On Friday, 3 March 2017 at 18:45:50 UTC, Nick Sabalausky
(Abscissa) wrote:
On 03/03/2017 10:40 AM, Russel Winder via Digitalmars-d wrote:
IDEs, vastly more supportive, useful software development
functionality
than editors, especially for debugging, yes.
It's that last one, the one about getting working software
developed
faster, that is the one that has moved me away from Emacs to
IDEs. But
Perhaps ironically, I used to be big on IDE's (back before the
bloat). But between the bloat that started happening to them
about 10+ years ago, and various factors that led me to (oddly
enough) actually prefer printf debugging, I switched to more
basic editors with the whole "Linux is my IDE" setup.

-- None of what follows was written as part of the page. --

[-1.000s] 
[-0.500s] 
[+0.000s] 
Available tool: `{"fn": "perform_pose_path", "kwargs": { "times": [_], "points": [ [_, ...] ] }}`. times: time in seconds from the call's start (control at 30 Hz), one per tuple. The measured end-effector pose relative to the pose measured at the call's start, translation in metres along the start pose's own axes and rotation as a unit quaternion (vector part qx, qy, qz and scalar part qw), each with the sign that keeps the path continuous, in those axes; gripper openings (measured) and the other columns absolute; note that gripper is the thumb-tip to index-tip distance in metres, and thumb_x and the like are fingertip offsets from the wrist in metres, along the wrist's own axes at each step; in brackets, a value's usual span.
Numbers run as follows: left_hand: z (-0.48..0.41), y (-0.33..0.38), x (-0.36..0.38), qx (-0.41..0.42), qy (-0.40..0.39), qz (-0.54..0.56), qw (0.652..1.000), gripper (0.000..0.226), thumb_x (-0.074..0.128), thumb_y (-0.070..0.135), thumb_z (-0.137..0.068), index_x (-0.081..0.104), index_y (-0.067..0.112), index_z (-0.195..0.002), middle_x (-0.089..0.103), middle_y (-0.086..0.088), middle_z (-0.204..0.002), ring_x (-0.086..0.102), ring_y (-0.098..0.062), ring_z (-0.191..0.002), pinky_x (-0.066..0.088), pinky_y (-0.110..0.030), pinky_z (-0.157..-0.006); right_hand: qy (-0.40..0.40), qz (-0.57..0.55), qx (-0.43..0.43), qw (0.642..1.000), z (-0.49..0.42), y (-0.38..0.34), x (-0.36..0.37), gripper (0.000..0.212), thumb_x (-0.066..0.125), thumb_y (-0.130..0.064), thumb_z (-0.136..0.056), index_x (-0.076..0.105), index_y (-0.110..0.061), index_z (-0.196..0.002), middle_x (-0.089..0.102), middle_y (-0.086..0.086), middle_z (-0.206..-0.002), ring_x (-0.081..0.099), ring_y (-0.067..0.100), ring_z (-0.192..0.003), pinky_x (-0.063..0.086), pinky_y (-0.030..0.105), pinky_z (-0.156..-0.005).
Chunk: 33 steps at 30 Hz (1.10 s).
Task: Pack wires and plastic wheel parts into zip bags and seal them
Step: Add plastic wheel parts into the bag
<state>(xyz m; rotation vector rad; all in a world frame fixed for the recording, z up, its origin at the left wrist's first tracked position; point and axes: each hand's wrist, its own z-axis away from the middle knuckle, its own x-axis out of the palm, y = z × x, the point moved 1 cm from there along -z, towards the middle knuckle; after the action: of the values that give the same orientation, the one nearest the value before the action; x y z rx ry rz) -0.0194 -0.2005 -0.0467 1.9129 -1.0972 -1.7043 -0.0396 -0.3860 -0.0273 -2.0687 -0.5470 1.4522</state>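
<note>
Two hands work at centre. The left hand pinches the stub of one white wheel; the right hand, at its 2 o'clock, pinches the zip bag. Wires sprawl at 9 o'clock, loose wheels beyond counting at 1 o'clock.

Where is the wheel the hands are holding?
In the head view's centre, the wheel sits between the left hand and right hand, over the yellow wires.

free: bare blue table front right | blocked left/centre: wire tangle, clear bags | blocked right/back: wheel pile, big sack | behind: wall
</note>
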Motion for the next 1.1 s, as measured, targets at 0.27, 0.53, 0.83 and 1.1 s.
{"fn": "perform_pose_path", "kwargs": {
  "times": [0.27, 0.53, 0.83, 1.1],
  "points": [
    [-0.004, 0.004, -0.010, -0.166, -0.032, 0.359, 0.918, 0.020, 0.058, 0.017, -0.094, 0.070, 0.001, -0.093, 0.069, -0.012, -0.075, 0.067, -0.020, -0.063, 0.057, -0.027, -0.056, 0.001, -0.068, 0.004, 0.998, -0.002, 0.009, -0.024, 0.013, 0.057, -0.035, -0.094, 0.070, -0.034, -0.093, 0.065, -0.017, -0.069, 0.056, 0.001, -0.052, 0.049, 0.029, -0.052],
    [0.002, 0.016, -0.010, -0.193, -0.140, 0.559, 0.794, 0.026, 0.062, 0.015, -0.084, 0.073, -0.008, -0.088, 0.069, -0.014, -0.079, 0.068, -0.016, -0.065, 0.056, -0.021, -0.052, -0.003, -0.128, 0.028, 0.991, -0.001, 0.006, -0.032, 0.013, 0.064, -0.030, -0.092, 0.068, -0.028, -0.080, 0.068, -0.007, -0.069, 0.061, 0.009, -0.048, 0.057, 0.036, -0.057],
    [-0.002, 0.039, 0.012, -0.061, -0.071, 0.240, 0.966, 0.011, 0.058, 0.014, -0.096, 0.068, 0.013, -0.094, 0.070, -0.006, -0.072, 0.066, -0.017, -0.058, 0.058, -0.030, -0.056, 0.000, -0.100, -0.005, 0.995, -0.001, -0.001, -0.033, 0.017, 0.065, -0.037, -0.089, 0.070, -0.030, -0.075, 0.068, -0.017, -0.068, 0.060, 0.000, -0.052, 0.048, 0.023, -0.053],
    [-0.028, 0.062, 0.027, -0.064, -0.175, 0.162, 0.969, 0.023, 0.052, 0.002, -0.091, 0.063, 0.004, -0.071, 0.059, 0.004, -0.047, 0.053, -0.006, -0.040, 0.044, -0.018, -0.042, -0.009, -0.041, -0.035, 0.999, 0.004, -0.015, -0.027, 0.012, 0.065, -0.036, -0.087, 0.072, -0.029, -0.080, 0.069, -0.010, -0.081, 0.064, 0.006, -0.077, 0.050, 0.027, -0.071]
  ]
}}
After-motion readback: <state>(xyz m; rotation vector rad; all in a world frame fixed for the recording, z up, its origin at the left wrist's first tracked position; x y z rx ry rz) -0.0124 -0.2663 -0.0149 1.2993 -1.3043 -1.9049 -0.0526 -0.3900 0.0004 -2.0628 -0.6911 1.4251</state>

everyone to their own, there is no universal truth in this
arena.
Definitely true.
But I do really wish though, that the IDE devs would start
prioritizing efficiency, UI snappiness, and startup time. Yea,
those toold do more, but they don't do THAT much more that
would technologically necessitate THAT much of a performance
discrepancy. (The plain-old-editors are far more capable than I
think IDE users seem to beleive).
The thing that annoys me with IDE's is generally not the IDE
itself, or even their heaviness. The main problem I encounter
with them is that they often end up being tied with the project
itself, which means that if you want to build or modify an exist
project, you have to install the same IDE as the original
developer used. On open source projects it doesn't happen too
often, but at work it happens all the time. The java jockeys use
eclipse with a lot extensions, it take a day alone to install
that shit (and be careful some of them work only on 32 bit
eclipse while other require 64 bit eclipse). The frontend guys,
use another java environment. The desktop apps of our project
used and Visual Studio . The thing is, the old version of our
app, which requires still support until it is replaced by a new
one app, doesn't compile under a recent Visual Studio.
TL;DR
The big issue with IDE's is that they become part of the projects
themselves.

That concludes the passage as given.